Saturday, August 04, 2007

not settling for vanilla

Perhaps my previous post warrants a bit more detail. You see, of my many vices, there is none quite so fabulous as my proclivity towards retail therapy. I inherited this from my mother. It's quite simple, really. When life gets you down - go to the mall. And it just so happens that when I moved to Southern California, I moved within a few minutes drive to South Coast Plaza - the king of malls.

In the grand scheme of coping mechanisms, I think there is none better. The only real downside is that you're out a few bucks. Compare that to say, going on a bender. Alcohol certainly isn't free, and using it as therapeutic device is disfavored as it tends to be ferociously cyclical. Throwing back a few to escape your problems might be effective, but it carries with it an appreciable likelihood of creating more problems. Which requires more drinking and thus more problems and so on and so forth.

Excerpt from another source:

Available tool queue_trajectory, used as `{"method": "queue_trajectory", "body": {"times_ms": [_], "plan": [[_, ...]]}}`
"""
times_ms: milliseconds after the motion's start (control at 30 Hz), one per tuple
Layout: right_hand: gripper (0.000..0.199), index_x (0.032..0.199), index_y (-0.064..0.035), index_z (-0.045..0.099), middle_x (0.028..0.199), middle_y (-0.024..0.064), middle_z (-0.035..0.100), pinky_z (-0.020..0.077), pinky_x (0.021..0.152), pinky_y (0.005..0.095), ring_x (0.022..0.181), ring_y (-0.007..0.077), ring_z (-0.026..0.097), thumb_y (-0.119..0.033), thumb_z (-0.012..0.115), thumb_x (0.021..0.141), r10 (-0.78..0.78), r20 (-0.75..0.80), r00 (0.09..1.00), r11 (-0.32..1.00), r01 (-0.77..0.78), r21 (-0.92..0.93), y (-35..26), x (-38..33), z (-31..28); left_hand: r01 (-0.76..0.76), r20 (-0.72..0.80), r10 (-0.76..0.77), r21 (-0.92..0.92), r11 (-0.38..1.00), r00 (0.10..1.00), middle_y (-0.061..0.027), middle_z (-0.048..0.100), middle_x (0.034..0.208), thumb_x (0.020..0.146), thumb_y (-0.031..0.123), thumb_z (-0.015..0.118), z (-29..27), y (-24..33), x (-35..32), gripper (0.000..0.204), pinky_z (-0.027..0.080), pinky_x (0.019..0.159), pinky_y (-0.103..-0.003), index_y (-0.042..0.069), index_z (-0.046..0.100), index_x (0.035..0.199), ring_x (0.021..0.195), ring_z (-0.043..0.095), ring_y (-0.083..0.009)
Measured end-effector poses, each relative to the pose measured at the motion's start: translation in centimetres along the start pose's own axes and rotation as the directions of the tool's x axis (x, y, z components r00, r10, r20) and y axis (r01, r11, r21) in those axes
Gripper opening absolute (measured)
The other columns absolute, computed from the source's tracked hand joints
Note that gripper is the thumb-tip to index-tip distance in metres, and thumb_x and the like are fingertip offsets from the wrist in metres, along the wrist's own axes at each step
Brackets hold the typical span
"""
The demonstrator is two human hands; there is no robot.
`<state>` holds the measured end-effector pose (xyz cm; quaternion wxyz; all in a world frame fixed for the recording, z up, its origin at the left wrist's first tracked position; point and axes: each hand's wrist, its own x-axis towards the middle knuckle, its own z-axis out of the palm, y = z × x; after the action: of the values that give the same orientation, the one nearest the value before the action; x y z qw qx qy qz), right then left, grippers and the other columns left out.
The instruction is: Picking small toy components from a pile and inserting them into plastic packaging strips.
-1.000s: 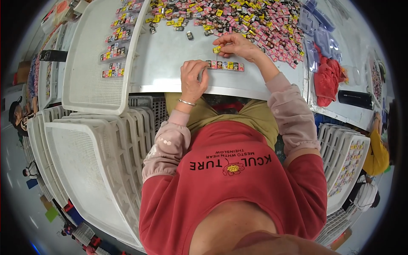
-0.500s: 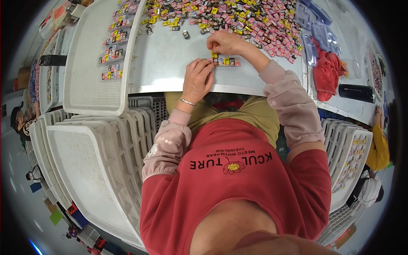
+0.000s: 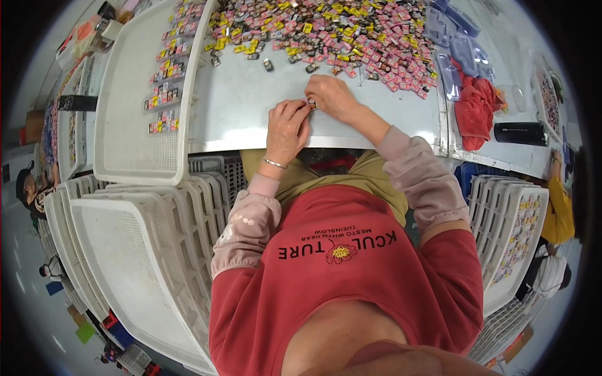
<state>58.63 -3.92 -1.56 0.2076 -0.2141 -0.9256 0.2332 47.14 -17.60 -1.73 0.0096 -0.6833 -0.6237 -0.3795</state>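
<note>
Close to the front edge of the pale table [image 3: 238, 113], my hands meet. My left hand [image 3: 288, 128] is closed, fingers bent together, with a bracelet at its wrist. My right hand [image 3: 331, 97] has its fingers pinched together just beyond and to the right. Between the fingertips shows the end of a small printed block [image 3: 313, 105]; whether more blocks sit behind it is hidden by the fingers. Farther off spreads a large pile of small blocks [image 3: 351, 37] in pink, yellow and black. One loose dark block [image 3: 268, 65] lies apart from it.
At left, a white mesh tray [image 3: 125, 106] holds rows of blocks [image 3: 164, 97] along its right side. White trays are stacked [image 3: 125, 250] below it. Clear plastic trays [image 3: 467, 50], a red cloth [image 3: 473, 116] and a black cylinder [image 3: 520, 133] lie at right.
My right hand has come nearer to me, against my left fingers. The row of blocks that lay visible beside my left hand is now mostly out of sight. The view has shifted slightly.
</note>
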Motion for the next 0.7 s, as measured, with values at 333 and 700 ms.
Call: {"method": "queue_trajectory", "body": {"times_ms": [333,700], "plan": [[0.017,0.095,-0.0015,0.069,0.084,0.0044,0.068,0.0475,0.063,0.0267,0.071,0.0094,0.058,-0.011,0.065,0.082,0.51,-0.188,0.839,0.708,-0.286,0.646,8.3,1.0,-7.9,0.088,0.018,-0.088,-0.022,0.996,0.996,-0.0085,0.059,0.111,0.074,0.01,0.067,-0.7,-0.1,1.3,0.033,0.038,0.09,-0.038,0.006,0.063,0.107,0.108,0.051,-0.0283],[0.021,0.096,-0.0087,0.07,0.1,0.0116,0.062,0.0487,0.083,0.04,0.095,0.0301,0.06,-0.007,0.063,0.077,0.217,0.019,0.976,0.965,-0.211,-0.154,10.8,1.9,-7.3,0.096,-0.032,-0.098,-0.046,0.994,0.995,-0.0144,0.051,0.122,0.072,0.019,0.073,1.3,-1.0,1.1,0.042,0.033,0.099,-0.045,0.004,0.061,0.11,0.12,0.043,-0.0348]]}}
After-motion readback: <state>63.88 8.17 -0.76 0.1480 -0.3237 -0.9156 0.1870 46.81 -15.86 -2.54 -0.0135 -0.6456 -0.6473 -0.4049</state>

You start out the evening drinking away a bad day at the office, and when you wake up the next morning, a video of the drag queen contest into which you were coerced is making the rounds on YouTube (I'm talking to you, R7). This of course, requires more drinking, and since this strategy is clearly less than pragmatic, it is not for me.

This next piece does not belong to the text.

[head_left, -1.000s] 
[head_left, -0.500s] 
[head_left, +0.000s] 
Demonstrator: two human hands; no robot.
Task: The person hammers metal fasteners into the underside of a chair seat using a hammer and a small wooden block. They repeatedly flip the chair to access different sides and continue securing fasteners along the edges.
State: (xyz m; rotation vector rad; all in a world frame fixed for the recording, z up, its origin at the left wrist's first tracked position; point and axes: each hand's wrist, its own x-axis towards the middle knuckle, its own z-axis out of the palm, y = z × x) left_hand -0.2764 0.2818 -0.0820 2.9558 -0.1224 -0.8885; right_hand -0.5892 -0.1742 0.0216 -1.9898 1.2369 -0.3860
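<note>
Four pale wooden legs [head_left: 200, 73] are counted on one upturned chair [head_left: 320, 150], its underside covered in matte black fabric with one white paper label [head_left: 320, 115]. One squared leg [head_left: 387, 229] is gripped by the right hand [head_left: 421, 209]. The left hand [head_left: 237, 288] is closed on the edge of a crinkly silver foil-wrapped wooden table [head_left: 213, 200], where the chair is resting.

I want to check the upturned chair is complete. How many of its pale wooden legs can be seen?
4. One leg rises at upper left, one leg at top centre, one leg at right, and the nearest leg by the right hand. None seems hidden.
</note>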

Similarly, binge eating carries a similar quandary. Eating a giant burrito or an entire cookie cake will give you that rush of endorphins characteristic of a carbohydrate over-dose, but then what happens? You get fat. And being fat makes you even more sad, which leads to more burritos/cookie cakes, which leads to more fatness-sadness-burritos-fatness. So this strategy is also not for me.

Gambling is slightly more favored, because if you're going to throw away some money, it might as well at least be in the spirit of trying to win some more money. But it's likely that you will lose and have only enough money left to buy either alcohol or a burrito, and then you're back on one of the aforementioned downward spirals of cross-dressing and/or fatness.

So I'm left with retail therapy. This worked out very well for me, because I had budgeted to do some shopping whilst in Hawaii. And since you can only buy so many leis and things made from coconuts, I was still in the black. Actually, I did not have to purchase the obligatory lei, as I acquired a very respectable shell lei in an awkward moment with a hula dancer. No, seriously - I don't want to talk about it. Quit asking.

Also, it just so happened that I needed new shoes anyway, because my best black dress shoes (my so-called "court shoes") had worn my right foot down to a nub. Or at least a size 11. So I ventured over to Nordstrom's, armed with my vacation shopping budget, a little bit of folding green love from my father, and a Nordstrom's gift card from Christmas that hadn't quite been tapped-out. And it was then that I first laid eyes on the lover of my sole - Bruno Magli. I didn't really intend to buy them, but I thought it would be fun to try on such an infamous shoe.

The guy brings out a 13, and I slip them on. At this point, I heard my feet say, "Hello, old friends." And then I heard my mouth say, "I'll take them."

I realize that I probably sound like a girl, raving on and on about shoes in such an unrestrained manner - but these shoes! Right out of the box they felt like slippers. And to think that for years I had assumed that Bruno Maglis were only famous because of their popularity among legally-embattled professional athletes.

So now I have my Bruno Maglis. All I need now are some nice leather gloves and a white Bronco and I'm ready to... well, let's not go there.

And then - joy of joys! The South Coast Plaza J.Crew store has started selling men's clothes again! Forsooth, for the past year or so, they had completely abandoned all of the mens clothes - selling only clothes for chicks and little kids. And this week, while I was meandering through the mall, what do I see? Do my eyes deceive me? Ties! Blazers! Summer-weight wool suits! Indeed, the Department of Optimism Maintenance has been working overtime.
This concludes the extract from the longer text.